What you should do: Every line below from the one with "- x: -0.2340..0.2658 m" through the one with "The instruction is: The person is" should be retyped exactly, both ends included; no other lines and no pictures.

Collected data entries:
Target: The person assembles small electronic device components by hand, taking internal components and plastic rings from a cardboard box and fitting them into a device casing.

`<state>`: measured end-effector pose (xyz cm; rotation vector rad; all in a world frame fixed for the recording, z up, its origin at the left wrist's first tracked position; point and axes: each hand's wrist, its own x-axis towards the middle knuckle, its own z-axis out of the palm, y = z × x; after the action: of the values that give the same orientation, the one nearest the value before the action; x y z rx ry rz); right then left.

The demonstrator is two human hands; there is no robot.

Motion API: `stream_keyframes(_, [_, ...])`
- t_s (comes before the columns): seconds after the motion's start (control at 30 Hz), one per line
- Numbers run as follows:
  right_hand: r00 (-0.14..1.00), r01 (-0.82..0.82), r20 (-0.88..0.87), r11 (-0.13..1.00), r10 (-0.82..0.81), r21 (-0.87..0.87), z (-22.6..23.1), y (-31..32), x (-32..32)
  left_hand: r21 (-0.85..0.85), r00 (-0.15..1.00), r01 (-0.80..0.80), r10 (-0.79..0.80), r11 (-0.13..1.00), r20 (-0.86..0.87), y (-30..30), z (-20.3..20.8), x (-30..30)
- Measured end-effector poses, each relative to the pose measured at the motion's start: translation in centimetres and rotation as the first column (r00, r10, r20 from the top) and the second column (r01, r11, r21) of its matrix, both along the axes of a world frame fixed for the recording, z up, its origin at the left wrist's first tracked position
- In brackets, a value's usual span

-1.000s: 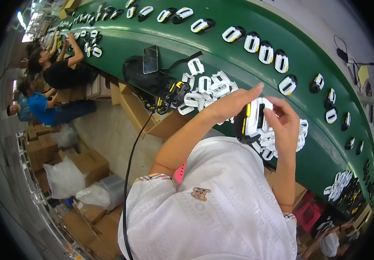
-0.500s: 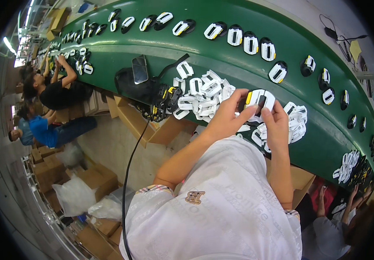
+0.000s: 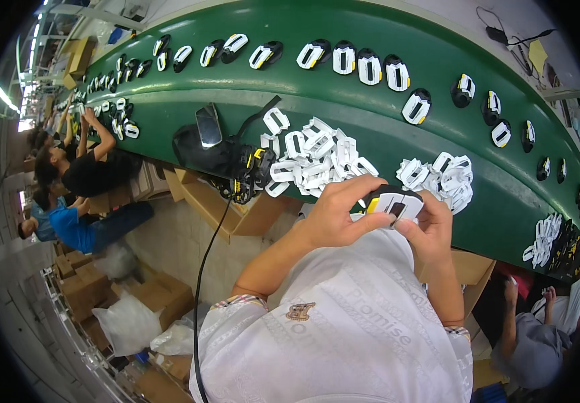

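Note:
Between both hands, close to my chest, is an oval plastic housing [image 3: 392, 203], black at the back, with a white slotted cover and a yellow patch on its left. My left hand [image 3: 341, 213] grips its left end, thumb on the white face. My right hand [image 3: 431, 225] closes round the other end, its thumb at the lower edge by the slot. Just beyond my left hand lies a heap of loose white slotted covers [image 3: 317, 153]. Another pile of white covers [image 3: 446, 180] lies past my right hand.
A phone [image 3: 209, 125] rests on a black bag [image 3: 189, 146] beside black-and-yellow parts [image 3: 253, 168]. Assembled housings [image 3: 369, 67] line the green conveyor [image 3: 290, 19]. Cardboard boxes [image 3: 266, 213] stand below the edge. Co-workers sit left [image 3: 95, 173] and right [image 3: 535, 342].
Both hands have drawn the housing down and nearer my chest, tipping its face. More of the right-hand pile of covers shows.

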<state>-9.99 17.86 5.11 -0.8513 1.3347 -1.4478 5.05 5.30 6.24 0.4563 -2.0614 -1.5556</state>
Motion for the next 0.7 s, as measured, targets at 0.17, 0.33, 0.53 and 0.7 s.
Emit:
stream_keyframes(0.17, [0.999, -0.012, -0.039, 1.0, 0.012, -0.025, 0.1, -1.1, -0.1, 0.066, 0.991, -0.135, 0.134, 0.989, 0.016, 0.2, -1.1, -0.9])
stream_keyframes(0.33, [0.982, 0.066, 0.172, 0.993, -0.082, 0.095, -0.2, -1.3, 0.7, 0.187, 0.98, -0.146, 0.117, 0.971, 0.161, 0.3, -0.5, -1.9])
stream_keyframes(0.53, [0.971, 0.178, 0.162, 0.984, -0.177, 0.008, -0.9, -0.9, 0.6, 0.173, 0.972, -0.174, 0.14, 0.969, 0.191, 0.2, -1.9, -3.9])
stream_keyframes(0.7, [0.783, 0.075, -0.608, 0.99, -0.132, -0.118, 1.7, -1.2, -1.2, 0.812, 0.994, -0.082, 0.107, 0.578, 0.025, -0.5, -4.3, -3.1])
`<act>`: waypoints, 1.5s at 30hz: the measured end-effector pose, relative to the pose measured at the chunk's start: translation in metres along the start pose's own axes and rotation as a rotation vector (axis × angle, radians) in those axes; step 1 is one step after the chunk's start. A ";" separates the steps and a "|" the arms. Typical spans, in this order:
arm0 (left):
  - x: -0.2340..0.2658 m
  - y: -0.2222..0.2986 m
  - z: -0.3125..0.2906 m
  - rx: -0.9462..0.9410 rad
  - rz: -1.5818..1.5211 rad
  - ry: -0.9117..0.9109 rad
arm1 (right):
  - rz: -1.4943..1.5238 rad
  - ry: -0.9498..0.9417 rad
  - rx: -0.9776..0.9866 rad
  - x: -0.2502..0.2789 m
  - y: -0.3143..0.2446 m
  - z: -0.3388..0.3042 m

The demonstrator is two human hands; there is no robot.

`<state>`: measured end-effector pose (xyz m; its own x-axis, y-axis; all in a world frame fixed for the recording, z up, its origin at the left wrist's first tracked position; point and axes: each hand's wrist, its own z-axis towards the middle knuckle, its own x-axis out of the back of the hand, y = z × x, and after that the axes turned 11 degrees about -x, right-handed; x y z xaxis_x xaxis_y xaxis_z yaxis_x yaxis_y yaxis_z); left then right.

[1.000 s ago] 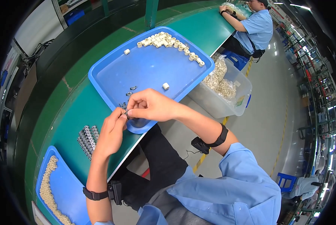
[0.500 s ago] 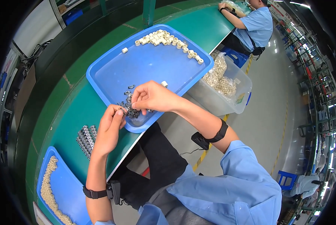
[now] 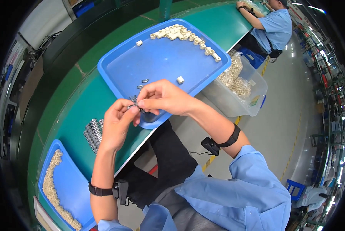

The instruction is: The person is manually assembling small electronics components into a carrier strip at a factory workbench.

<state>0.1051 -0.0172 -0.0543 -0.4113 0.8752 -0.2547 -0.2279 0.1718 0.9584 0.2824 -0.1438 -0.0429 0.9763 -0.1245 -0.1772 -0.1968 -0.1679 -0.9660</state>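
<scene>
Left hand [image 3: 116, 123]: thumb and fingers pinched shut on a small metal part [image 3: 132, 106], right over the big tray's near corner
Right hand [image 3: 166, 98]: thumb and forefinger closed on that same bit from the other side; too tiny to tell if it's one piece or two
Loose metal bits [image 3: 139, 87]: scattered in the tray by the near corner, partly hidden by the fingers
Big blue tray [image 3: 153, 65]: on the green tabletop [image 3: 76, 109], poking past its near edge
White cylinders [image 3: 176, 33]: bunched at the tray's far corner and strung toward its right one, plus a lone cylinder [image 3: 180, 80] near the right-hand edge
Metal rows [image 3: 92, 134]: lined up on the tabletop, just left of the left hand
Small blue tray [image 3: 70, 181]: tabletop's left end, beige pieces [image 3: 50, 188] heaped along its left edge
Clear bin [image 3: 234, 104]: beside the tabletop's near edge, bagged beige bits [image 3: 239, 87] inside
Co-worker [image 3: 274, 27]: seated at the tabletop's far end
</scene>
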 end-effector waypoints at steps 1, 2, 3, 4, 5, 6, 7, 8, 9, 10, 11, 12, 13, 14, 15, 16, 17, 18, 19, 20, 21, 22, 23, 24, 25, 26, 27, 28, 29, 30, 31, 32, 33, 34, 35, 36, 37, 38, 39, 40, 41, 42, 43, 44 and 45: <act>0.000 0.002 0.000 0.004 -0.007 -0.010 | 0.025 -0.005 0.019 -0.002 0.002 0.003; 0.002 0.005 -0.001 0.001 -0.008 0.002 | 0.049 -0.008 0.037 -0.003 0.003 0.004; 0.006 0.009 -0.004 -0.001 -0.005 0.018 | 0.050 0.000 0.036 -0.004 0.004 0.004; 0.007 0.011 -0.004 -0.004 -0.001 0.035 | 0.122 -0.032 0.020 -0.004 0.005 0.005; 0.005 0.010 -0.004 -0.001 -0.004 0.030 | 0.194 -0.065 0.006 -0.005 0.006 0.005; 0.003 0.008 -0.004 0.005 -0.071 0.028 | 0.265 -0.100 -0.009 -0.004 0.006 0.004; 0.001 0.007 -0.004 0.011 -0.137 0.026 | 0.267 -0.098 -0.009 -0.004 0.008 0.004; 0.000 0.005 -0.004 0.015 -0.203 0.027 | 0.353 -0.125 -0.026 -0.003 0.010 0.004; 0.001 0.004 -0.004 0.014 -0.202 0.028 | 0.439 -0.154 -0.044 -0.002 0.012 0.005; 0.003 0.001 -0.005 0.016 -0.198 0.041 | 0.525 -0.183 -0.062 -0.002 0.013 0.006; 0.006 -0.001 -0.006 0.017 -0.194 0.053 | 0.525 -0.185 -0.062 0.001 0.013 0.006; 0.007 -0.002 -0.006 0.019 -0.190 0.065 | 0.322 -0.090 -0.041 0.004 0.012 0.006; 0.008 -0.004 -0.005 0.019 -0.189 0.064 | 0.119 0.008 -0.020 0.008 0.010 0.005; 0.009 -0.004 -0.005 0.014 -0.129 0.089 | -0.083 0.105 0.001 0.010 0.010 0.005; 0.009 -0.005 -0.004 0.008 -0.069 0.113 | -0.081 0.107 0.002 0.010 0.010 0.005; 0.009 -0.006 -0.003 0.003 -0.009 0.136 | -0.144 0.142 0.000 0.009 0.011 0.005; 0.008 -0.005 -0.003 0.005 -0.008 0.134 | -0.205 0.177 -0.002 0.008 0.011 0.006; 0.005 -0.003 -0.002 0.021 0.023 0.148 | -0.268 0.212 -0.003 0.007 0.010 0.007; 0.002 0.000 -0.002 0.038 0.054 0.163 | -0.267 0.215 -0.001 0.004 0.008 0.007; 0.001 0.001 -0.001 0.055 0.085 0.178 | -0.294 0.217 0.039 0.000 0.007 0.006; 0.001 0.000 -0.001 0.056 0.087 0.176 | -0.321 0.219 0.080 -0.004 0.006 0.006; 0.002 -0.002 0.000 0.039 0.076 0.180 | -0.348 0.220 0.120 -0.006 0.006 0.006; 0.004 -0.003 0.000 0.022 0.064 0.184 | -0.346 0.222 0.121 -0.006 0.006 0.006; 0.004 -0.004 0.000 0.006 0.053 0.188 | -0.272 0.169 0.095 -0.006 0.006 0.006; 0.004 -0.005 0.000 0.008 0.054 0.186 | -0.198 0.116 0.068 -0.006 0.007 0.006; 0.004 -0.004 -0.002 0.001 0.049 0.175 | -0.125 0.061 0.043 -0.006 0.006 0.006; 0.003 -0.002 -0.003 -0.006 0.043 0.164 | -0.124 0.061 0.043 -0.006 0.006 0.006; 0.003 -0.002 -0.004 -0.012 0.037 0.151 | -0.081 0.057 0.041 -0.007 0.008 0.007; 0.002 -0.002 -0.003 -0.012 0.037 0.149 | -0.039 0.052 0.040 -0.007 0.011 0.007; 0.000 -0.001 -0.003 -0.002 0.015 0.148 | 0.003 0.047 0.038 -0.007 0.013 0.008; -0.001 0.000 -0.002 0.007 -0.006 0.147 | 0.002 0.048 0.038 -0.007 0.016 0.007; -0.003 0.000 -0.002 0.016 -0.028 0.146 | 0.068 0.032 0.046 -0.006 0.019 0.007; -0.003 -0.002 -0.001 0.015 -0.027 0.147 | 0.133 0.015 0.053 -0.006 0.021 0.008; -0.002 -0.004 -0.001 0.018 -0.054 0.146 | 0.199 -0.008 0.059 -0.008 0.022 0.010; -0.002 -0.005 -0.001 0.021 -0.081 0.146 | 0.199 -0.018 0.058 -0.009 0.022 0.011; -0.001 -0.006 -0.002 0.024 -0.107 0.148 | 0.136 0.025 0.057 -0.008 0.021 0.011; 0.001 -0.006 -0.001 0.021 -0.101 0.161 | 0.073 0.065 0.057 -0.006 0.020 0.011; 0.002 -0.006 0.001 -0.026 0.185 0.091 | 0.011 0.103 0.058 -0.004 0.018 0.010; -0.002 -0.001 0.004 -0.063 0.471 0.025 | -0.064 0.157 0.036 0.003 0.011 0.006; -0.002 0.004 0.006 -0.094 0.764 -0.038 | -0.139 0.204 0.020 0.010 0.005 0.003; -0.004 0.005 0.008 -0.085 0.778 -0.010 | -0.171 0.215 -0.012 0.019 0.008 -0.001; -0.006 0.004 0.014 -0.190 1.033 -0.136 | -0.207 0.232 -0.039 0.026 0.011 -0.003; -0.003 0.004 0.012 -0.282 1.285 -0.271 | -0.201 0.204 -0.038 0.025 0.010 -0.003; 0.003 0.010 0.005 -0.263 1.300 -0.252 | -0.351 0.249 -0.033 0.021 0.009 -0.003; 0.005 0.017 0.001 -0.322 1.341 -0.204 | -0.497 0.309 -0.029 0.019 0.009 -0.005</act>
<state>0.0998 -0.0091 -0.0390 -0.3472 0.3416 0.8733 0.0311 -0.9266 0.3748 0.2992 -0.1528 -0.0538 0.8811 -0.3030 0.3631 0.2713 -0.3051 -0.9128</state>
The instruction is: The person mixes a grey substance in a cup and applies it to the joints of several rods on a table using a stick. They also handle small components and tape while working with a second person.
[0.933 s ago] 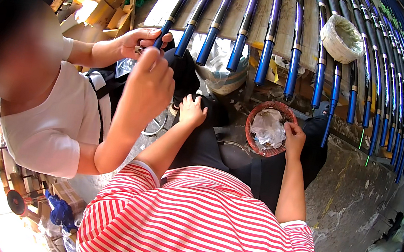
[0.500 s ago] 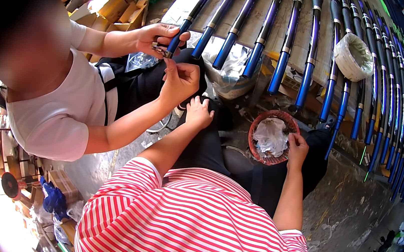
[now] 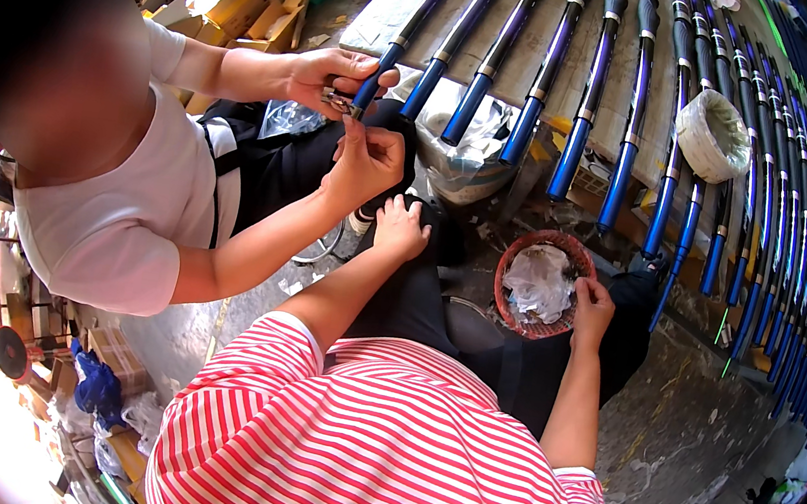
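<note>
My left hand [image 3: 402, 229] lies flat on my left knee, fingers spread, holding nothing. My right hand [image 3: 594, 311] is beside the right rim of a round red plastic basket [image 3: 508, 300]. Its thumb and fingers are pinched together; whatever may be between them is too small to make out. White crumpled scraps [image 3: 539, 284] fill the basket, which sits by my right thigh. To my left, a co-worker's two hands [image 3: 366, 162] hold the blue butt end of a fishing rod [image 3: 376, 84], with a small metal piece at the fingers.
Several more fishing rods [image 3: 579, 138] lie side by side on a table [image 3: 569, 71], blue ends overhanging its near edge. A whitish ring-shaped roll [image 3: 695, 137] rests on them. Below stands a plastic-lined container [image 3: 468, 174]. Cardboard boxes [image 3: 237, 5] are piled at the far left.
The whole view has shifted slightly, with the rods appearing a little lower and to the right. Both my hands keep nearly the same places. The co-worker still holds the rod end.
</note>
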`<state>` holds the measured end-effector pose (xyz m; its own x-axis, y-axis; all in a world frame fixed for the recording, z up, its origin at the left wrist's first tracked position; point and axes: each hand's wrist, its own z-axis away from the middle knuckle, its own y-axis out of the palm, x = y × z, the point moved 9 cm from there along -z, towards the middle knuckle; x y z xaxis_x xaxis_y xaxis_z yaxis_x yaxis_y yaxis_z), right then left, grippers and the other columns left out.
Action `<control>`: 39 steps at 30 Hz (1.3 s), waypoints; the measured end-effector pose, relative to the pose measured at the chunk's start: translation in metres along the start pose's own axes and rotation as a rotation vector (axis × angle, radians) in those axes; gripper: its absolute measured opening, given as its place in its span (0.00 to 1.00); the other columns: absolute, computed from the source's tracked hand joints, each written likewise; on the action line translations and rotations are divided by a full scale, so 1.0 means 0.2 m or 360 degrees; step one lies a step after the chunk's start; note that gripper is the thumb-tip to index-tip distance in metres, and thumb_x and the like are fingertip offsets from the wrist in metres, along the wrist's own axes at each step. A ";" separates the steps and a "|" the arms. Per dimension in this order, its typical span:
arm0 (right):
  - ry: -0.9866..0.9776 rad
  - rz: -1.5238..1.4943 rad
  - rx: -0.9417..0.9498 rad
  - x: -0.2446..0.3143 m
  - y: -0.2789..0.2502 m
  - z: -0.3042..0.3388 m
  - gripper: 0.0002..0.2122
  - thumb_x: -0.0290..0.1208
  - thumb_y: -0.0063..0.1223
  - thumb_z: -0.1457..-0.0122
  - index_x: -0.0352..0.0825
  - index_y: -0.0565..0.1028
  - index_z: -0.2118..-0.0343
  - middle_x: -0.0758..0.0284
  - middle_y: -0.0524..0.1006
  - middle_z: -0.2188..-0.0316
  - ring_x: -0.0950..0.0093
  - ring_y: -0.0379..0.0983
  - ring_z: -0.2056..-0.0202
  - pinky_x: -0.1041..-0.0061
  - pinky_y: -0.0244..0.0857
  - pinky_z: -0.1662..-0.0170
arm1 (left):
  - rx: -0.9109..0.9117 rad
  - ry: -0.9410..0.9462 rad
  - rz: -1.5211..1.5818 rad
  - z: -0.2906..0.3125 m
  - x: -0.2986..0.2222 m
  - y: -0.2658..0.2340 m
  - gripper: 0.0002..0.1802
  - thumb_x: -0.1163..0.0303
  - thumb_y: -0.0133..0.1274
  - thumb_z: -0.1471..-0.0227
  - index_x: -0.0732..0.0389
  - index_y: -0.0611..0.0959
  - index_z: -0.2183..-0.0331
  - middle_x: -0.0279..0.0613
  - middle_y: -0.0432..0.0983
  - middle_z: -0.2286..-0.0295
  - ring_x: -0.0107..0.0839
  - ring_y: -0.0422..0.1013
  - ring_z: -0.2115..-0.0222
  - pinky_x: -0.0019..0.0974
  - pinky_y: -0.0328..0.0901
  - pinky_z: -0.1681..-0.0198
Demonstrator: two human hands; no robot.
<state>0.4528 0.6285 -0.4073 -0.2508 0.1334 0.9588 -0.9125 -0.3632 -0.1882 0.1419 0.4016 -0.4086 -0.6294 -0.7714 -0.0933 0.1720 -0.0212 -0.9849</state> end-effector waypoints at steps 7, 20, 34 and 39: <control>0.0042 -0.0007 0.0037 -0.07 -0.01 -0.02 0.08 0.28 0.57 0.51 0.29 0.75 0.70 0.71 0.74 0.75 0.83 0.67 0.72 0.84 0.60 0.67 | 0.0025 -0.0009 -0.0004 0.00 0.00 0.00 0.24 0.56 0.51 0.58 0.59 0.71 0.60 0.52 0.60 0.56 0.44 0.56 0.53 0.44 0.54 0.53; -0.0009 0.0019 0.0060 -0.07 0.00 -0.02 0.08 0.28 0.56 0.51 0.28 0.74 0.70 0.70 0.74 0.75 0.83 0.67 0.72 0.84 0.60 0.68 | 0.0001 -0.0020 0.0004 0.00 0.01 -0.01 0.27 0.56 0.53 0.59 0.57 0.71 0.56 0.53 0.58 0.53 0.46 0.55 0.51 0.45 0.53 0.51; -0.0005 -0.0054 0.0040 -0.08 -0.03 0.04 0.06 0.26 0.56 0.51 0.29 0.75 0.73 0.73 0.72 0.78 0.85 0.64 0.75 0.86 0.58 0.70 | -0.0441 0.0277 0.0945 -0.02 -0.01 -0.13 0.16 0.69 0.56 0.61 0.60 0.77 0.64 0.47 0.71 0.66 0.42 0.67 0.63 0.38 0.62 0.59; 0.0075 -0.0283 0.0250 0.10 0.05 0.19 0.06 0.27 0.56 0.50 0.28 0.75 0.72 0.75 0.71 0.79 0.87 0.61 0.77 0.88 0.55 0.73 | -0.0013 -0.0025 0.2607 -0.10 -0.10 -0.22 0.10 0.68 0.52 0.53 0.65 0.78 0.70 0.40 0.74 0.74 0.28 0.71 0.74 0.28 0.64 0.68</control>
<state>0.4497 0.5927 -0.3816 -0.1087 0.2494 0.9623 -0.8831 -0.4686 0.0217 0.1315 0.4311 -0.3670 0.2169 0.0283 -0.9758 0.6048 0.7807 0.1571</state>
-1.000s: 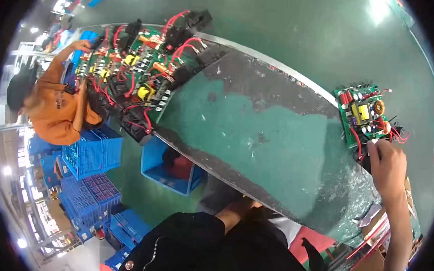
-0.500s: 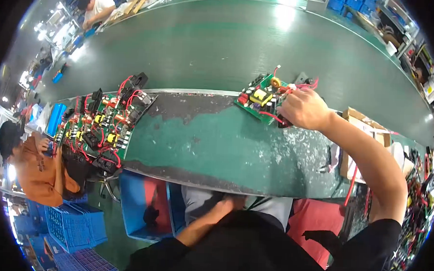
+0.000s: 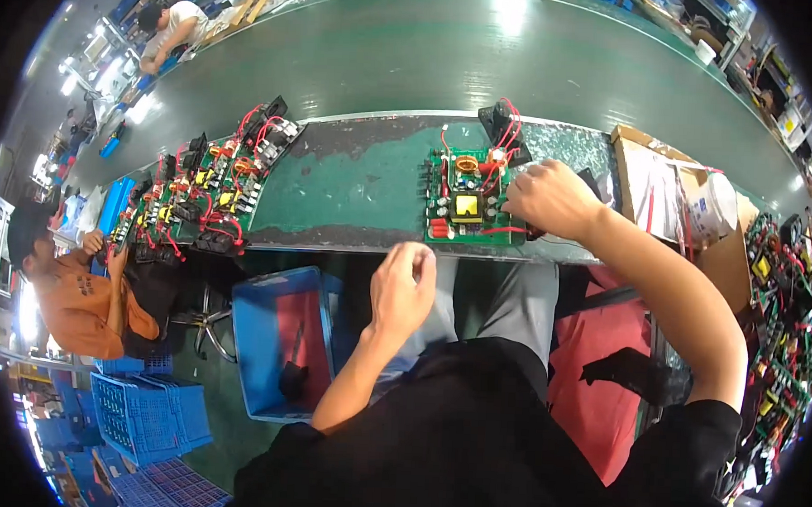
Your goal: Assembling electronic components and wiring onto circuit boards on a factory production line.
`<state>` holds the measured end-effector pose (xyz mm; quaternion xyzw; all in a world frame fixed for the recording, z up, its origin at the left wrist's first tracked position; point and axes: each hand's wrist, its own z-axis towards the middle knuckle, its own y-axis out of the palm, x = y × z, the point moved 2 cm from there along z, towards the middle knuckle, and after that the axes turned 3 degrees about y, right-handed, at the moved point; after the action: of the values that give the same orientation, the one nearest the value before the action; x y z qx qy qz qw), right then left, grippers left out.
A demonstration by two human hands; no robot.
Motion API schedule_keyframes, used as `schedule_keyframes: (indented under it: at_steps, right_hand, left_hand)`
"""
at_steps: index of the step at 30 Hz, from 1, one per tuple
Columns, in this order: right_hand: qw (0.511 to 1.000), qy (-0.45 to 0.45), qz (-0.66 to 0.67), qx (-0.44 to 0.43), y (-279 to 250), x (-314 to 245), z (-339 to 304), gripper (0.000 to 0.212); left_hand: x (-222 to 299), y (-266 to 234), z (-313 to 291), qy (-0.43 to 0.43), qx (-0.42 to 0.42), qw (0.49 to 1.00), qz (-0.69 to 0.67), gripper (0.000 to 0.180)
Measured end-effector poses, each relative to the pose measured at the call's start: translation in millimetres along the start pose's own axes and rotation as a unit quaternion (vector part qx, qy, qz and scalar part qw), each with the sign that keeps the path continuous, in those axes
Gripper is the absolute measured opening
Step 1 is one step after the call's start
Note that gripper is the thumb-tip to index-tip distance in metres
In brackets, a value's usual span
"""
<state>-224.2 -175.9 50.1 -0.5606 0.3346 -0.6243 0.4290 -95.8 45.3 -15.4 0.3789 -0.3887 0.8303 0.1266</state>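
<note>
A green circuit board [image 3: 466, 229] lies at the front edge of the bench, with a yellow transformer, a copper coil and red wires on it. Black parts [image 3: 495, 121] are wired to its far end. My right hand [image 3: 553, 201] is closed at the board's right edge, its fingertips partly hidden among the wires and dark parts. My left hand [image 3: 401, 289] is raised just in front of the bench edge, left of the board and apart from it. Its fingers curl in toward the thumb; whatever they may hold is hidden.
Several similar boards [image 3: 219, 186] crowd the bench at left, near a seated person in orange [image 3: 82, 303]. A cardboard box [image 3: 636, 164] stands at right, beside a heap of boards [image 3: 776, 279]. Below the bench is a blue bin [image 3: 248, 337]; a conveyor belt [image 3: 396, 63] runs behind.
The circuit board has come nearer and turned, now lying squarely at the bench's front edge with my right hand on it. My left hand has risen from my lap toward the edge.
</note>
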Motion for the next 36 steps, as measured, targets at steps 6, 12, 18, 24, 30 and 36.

Response area:
  - x: -0.2340..0.2658 m
  - y: -0.2222..0.2986 m
  - z: -0.3125..0.2906 m
  - rx: -0.9462..0.9410 rad
  - rz: -1.5818..1.5211 rad
  - ry: -0.9117..0.9109 rad
arm1 (right):
  - rz: -1.4943..1.5238 rad
  - ry: -0.9498..0.9417 rad
  - rx: -0.9776..0.9866 rad
  - x: -0.2502..0.2789 m
  - y: -0.3143..0.2446 m
  - z: -0.3388..0.3042 m

The demonstrator is two human hands; there is no robot.

`<state>`: measured end-effector pose (xyz m; its own x-axis, y-axis; all in a world frame fixed for the recording, z up, its origin at the left wrist's first tracked position; point and axes: each hand's wrist, its own z-axis towards the middle knuckle, its own x-axis out of the back of the hand, y = z × x, and after that the axes turned 11 degrees about -x, right-handed; x y z xaxis_x xaxis_y xaxis_z yaxis_x yaxis_y yaxis_z); left then right.

[1.000 s ago] 
[0.500 s ago] 
[now] 

The instruction is: The person is manually assembling small electronics components into a carrier strip at a factory workbench.

That concludes the answer.